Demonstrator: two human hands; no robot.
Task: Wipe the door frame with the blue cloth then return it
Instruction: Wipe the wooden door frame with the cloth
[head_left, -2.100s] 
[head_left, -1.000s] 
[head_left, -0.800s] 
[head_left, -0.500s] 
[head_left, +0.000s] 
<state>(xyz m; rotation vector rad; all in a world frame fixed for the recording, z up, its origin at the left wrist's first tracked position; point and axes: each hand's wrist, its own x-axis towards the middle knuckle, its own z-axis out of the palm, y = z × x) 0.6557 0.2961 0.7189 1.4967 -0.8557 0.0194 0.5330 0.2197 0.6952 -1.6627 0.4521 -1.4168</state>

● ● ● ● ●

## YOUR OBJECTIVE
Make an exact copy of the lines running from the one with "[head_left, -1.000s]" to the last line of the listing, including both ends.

## EXERCISE SOLUTION
[head_left, -1.000s] 
[head_left, -0.800s] 
[head_left, -0.500s] 
[head_left, +0.000s] 
<state>(xyz m; rotation vector rad; all in a world frame fixed for the recording, z up, its origin at the left wrist's first tracked position; point and axes: each hand's wrist, its own x-axis towards the middle knuckle, its own z-axis out of the palm, y = z × x) 0.6557 0.2961 0.7189 1.4967 -0.8557 0.0194 0.5330 0.2197 0.6952 -1.6627 0.4521 -1.4168</state>

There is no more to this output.